As Max spends time observing and studying physically and emotionally limited Bella, he begins to fall for her, and just when Godwin is ready to accept their love and draw up a contract for their marriage, which prevents both Bella and Max from ever escaping his home and laboratory, in comes Duncan Wedderburn: a slimy, silver-tongued lawyer who is instantly smitten by the immature Bella and exploits her ambitions and sexual curiosity, and the two run off together to see the world, where Bella discovers the cruelty of bound by notions of morality and normalcy that she dares to question and challenge along their whirlwind adventure.
Lanthimos is one of the quirkiest working filmmakers, a statement that understates the distinct voice & visuals found in each of his films, all of each so far have dared to defy story tropes and genre conventions. In his latest work, he once more delivers a melting-pot of familiar concepts: period-piece setting, classic horror undertones, black & white aesthetics, adventurous set-pieces, forbidden romances, and a coming-of-age arc for the princess-y like lead.
With so many spices to simmer to perfection it is vividly Lanthimos has his grip tight at the helm own personal weird, off-kilter playground of his own making.

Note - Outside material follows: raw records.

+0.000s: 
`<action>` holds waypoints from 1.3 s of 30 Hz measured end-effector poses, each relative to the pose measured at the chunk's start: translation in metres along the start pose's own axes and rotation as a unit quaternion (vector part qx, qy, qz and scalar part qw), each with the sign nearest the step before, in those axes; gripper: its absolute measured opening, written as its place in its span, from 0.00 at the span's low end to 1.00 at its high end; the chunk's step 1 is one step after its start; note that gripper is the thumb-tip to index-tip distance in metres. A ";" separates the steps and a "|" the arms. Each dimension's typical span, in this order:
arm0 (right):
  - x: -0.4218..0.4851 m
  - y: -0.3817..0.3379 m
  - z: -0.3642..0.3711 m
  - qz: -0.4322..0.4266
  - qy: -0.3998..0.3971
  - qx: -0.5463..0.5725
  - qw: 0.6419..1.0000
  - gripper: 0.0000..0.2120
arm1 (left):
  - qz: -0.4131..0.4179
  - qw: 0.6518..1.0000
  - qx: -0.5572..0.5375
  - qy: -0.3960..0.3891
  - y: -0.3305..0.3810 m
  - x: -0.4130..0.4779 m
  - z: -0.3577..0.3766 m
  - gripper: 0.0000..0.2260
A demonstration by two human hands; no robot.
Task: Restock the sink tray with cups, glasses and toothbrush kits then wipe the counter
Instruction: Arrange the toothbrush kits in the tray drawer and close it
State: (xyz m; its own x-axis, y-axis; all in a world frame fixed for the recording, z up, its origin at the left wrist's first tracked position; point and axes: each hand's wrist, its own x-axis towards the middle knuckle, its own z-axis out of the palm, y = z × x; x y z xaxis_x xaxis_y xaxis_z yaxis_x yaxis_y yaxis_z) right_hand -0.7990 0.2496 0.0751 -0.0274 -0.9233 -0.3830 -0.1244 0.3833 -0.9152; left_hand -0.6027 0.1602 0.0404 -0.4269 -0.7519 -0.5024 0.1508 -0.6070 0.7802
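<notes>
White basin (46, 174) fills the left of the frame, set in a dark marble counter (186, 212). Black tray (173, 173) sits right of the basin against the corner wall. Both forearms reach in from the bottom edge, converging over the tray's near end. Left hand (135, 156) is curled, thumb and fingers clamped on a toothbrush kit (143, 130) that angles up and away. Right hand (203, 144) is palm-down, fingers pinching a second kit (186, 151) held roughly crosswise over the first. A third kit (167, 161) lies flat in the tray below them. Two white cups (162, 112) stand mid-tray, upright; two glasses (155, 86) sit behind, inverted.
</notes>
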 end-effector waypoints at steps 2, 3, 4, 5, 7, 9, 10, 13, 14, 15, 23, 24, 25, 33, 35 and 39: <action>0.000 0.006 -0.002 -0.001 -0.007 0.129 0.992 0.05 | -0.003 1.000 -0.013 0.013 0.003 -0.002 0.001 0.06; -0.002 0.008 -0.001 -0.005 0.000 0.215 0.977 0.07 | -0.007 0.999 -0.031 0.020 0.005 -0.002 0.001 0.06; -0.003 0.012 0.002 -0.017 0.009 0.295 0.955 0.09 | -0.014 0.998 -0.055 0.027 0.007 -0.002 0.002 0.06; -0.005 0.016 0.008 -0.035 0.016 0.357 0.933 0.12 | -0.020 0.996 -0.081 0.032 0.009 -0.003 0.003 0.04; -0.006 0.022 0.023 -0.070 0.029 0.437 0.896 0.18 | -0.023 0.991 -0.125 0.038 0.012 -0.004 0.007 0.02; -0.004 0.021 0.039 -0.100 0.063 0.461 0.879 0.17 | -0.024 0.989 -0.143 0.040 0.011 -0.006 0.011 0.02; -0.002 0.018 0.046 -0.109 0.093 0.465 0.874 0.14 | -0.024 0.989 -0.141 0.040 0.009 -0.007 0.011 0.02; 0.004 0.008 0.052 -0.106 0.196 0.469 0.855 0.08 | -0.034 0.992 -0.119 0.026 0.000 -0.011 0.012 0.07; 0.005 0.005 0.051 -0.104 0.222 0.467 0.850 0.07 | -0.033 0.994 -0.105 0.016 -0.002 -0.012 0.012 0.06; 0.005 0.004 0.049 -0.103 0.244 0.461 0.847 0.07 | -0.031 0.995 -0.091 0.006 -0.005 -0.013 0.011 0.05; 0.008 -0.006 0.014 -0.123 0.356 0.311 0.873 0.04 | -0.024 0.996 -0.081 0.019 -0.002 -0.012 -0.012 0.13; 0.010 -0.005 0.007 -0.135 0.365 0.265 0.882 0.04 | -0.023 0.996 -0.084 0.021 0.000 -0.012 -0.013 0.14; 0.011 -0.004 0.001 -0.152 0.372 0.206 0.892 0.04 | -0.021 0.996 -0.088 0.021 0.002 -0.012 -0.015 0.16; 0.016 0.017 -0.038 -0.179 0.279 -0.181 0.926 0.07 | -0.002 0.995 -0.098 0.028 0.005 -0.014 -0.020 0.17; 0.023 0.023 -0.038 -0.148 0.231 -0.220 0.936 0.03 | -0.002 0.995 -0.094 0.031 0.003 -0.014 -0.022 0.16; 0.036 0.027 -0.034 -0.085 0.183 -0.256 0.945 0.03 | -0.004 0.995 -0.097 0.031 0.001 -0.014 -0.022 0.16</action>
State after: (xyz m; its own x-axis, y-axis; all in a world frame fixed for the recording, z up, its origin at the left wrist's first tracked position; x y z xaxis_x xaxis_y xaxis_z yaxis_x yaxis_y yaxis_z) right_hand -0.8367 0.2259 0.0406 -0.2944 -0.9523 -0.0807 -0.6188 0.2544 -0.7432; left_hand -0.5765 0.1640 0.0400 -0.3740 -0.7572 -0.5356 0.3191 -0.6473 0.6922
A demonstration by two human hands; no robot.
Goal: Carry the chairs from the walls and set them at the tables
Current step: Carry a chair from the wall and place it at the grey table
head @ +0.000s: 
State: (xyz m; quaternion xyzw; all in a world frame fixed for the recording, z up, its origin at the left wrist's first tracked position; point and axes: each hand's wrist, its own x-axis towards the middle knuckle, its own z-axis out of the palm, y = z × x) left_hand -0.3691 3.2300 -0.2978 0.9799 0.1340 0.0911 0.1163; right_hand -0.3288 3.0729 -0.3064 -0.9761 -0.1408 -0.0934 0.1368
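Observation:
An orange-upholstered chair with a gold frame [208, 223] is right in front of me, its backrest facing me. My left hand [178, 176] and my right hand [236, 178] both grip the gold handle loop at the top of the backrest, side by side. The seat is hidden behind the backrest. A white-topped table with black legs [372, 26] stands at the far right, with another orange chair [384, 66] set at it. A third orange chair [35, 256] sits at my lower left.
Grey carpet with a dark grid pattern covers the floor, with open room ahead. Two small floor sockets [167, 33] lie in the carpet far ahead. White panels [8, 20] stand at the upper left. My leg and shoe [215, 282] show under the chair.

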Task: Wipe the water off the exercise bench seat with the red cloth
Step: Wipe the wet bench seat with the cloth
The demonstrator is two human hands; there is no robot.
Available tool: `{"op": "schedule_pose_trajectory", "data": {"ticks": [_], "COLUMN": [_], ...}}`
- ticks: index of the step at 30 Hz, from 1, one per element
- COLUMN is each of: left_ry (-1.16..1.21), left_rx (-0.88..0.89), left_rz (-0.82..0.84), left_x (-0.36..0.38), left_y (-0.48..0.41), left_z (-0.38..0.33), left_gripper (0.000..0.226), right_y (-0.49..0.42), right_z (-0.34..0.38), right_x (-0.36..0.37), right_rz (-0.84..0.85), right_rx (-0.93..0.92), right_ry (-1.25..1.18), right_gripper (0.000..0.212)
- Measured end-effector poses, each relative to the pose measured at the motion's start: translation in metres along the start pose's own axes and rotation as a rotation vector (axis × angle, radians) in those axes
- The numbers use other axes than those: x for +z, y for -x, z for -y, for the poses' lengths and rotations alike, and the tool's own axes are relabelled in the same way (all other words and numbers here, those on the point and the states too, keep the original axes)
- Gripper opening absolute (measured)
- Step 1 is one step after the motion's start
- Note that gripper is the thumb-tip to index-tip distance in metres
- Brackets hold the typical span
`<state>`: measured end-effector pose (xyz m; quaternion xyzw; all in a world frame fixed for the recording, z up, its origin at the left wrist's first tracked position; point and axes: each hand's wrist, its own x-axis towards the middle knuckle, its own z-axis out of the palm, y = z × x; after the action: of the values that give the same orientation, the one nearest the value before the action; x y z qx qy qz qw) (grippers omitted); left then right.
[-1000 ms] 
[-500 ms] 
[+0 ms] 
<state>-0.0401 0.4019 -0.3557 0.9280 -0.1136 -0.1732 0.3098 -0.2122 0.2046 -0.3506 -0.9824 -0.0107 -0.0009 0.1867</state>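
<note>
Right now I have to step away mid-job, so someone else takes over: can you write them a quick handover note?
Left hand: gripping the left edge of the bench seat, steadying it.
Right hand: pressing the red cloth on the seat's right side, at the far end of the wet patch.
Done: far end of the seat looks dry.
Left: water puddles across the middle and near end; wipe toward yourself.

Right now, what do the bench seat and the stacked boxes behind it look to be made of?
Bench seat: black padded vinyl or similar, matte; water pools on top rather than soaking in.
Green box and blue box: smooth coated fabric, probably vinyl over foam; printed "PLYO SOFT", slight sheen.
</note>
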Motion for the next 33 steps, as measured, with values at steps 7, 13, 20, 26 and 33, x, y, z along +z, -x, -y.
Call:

A cynically dark patriarchal takedown yet simultaneously wonderfully innocent tale of a princess longing for the world she is hidden from, brought to life with the unique wickedly hilarious, provocative Lanthimos sensibilities.
It’s a film that unashamedly embraces the weird, celebrates the otherness of misfits and outcasts, and is more thematically preoccupied with the “faults” and the “ugliness” that ostracises them from society and yes… places them under the thumb of the patriarchy. Lanthimos’ interests aren’t with telling the expected monster story where our hero wants to be accepted and longs to be sees as the same, but rather immerses us in a strange but fully fleshed-out, alternative 1700s London where characters of an absurdist nature are satisfied and happily live amongst others like them, where the concepts of joy, family, love, and nurture are ever present and never questioned.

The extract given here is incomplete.